Minimally invasive treatments may eliminate the need for more complex surgeries, and can help shorten the patient’s hospital stay length and recovery time.

Treatment Options

  • Medical Therapy
    • Dilation
    • PPI’s: Proton Pump Inhibitors reduced the production of acid in the stomach and decrease the need for dilatation
  • Dilatation
    • In the 16th century, a wand made of wax was used to dilate the esophagus. Currently, dilators are made of balloons or solid plastic.
    • Balloon Dilator: Under visualization by the EGD, a catheter with a balloon on the end is passed through the stricture.
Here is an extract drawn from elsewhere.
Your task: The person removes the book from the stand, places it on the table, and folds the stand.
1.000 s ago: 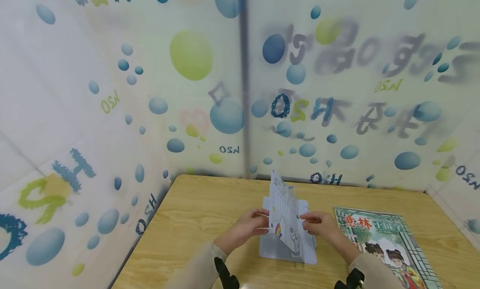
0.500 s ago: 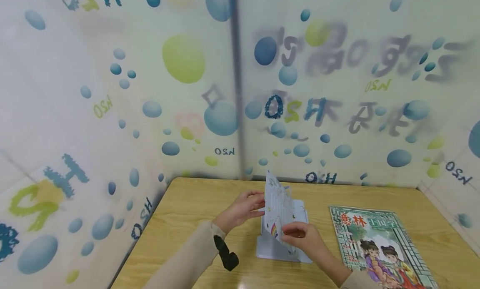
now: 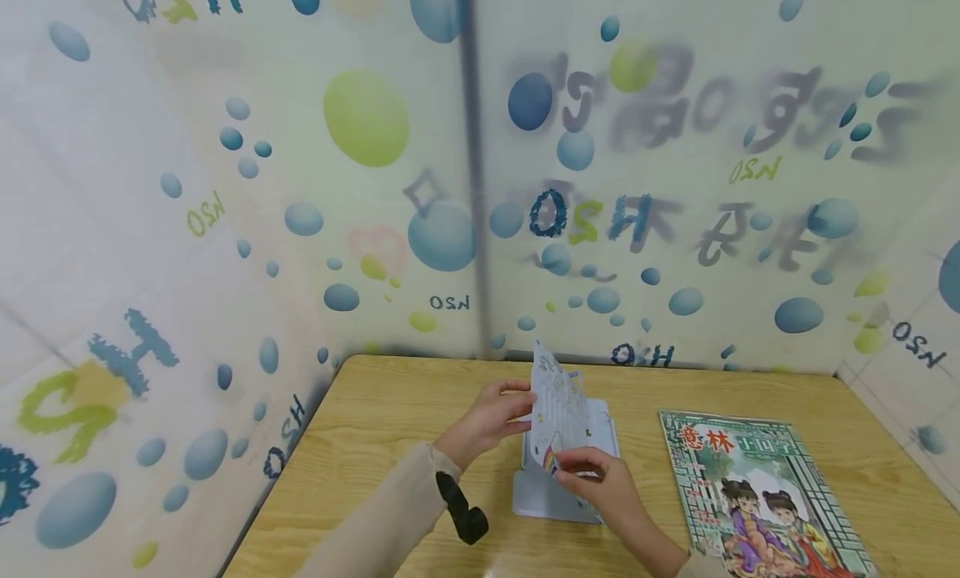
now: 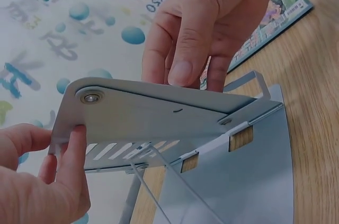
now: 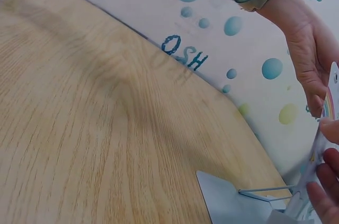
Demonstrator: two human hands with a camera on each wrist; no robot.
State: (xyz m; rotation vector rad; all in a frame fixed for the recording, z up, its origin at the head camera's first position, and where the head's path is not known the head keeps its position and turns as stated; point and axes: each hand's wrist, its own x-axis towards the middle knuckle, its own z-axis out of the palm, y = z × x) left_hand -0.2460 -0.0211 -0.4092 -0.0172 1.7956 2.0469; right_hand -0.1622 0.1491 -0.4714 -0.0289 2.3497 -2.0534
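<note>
A book stand (image 3: pixel 558 403) of pale metal stands on the table, its printed back panel raised steeply above a flat base (image 3: pixel 547 496). Stars and a rainbow decorate the panel's front. My left hand (image 3: pixel 487 419) pinches the panel's left side; in the left wrist view, thumb and fingers of the left hand (image 4: pixel 47 171) grip a corner. At the panel's lower near corner, by the rainbow, my right hand (image 3: pixel 600 482) pinches the edge. Wire support legs (image 4: pixel 175 176) run from the panel's back towards the base (image 4: pixel 238 176). The right hand's fingertips (image 5: pixel 324 197) are partly cut off in the right wrist view.
To the right lies a magazine (image 3: pixel 757 486) with two drawn figures on its cover. The wooden table (image 3: pixel 420 394) ends at a bubble-printed curtain (image 3: pixel 375 228) behind and at the left. A black wrist strap (image 3: pixel 461 507) is on the left sleeve.
My right hand has moved from the stand's right side to the panel's near lower corner. The left hand has shifted slightly up the panel. The head view has turned a little right.
</note>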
The balloon is blown up to open the narrowing
  • Mechanical dilators include:
    • Maloney
      • Flexible, rubber dilators passed from the mouth hrough the stricture in the esophagus
    • Savary – Gilliard Dilators
      • With fluoroscopy, this flexible poly-vinyl chloride dilator is passed through the esophageal stricture
    • Risk of perforation ranges 0.1% to 0.4%
    • To correct the difficulty swallowing, the opening in the esophagus should be at least 12mm
    • The dilation starts with smaller dilators and progressively uses larger dilators. Most patients will experience relief after successful dilatation up to 40 – 54 French, some will even attempt to dilate up to 60 French.
    • The recurrence rate after dilation is 30 – 40% within one year of dilation, even with the aid of concomitant acid suppression
    • The most difficult strictures are due to caustic ingestion or radiation
  • Stents
    Both metallic and non-metallic stents, covered and non-cover stents may be used.
    • Stents are most commonly used in patients with dysphagia due to cancer. Stents are both permanent and removable.
    • Indications:
      • Recurrence after repeated dilations
      • Inoperable malignancy
      • Esophageal fistula
  • Surgery
    • Surgery is not the first line of treatment. It is used after failed medical management.
    • Benign dilatable strictures
      • Esophageal sparing operation
      • Anti-reflux procedure
      • +/- esophageal lengthening procedure as indicated (Collis)
    • Stricture not dilatable
      • Removal of the esophagus is rarely needed to treat a stricture.

Barrett's Esophagus

  • Replacement of the normal esophageal squamous mucosa with columnar epithelium containing goblet cells (metaplasia).
  • Barrett’s predisposes patients to the development of mucosal dysplasia and, ultimately, adenocarcinoma; therefore, should be considered a premalignant (50- to 100-fold increased risk of cancer compared with the general population)
  • The frequency of Barrett’s esophagus has quadrupled over the past few decades, most likely due to improved diagnostic capability with the expansion of flexible endoscopy.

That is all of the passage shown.